Fiscal e instructor de jueces en Iraq

Ago 6, 2007 | Institucional

Virgilio Hernández Castellanos, compartió su experiencia en Iraq donde fue enviado por el Banco Mundial y el Departamento de Justicia de Estados Unidos para instruir a los jueces que llevan los crímenes del régimen Hussein.

Su padre, el funcionario judicial Virgilio Hernández Serrano, fue una de las 12 víctimas de la masacre de La Rochela, cometida por paramilitares con el beneplácito de narcotraficantes, altos mandos militares y dirigentes políticos en el Bajo Simacota (Santander) el 18 de enero de 1989, caso por el cual la Corte Interamericana de Derechos Humanos acaba de promulgar una sentencia en la que determina la responsabilidad del Estado colombiano. (Ver Periódico 15).

"Ese hecho, unido a mis convicciones, me llevaron al firme propósito de no ser un simple abogado más o de llegar a ser un buen fiscal, sino hacer algo más por este país que ya desde esa época era carcomido por las balas asesinas de paramilitares, narcotraficantes, secuestradores y guerrilleros", recuerda, al tiempo que con serenidad manifiesta que lo que ha hecho es mitigar el riesgo de una profesión que se sabe es peligrosa.

Por su experiencia y hoja de vida pulcra, Hernández Castellanos fue escogido por el Departamento de Justicia de Estados Unidos, las Naciones Unidas y el Banco Mundial como asesor de los jueces iraquíes que juzgaron al dictador Saddam Hussein y todos sus lugartenientes implicados en múltiples crímenes, entre los que se cuente el exterminio de la población kurda con armas químicas.
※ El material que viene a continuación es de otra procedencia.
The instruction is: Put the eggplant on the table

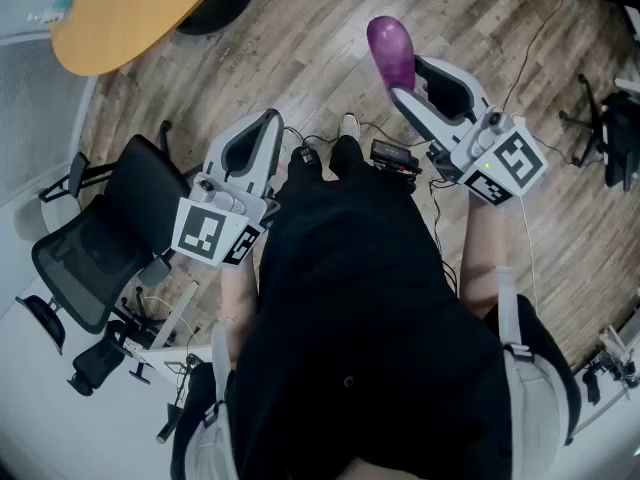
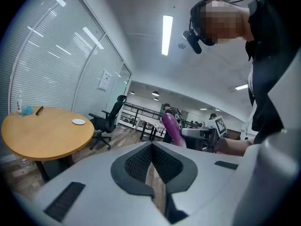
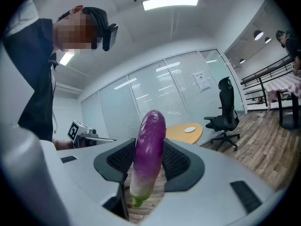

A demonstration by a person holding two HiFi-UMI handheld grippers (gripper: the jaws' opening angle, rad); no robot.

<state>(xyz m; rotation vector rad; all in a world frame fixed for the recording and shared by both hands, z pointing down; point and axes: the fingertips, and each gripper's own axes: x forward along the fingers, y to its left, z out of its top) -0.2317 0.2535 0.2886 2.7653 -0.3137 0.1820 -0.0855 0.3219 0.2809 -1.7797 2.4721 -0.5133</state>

En cumplimiento de esa misión debió viajar a Amman (Jordania) donde compartió sus luces sobre esquemas de seguridad, apoyo logístico, recaudo de pruebas y derecho penal.

Hernández Castellanos, con estudios de posgrado en Derecho Penal, de Familia, Constitucional y Delitos contra la Administración Pública, ha perseguido por igual a guerrilleros de las Farc y el ELN, paramilitares y narcotraficantes ¿como si no fueran lo mismo¿, políticos y funcionarios corruptos, así como policías y militares que han traicionado su juramento de servirle a la Patria.

Su extensa carrera profesional la inició al poco tiempo de graduarse en 1989 al ser nombrado como juez en los pueblos de Jesús María y Páramo (Santander), luego pasó a la Fiscalía Regional de Cúcuta y de allí ¿con el respaldo del fiscal Alfonso Valdivieso Sarmiento¿ a la Fiscalía General de la Nación, dependencia de la que llegó a ser director de la Unidad de Derechos Humanos, cargo en el que recibió llamadas de quienes se mostraban dispuestos "a borrar del mapa todo su árbol genealógico" y descalificaciones de periodistas como Plinio Apuleyo Mendoza, que a su vez defendía la "inocencia" de alcaldes vinculados al paramilitarismo.

Para salvarle la vida, el fiscal Alfonso Gómez Méndez lo promovió a dirigir la Unidad Anticorrupción, hasta que en 2001 se dio el cambio de jefe y no soportó las discrepancias con Luis Camilo Osorio, fiscal general señalado años más tarde de engavetar tantos expedientes que apenas se están destapando.

Con posterioridad viajó a Washington y asesoró los sistemas de justicia y la puesta en práctica del nuevo sistema penal en Honduras, Perú, Bolivia, Ecuador y Guatemala, entre otros países. La Asociación de Egresados de la UNAB, Aseunab, lo distinguió en su momento como el Mejor Egresado de la Facultad de Derecho.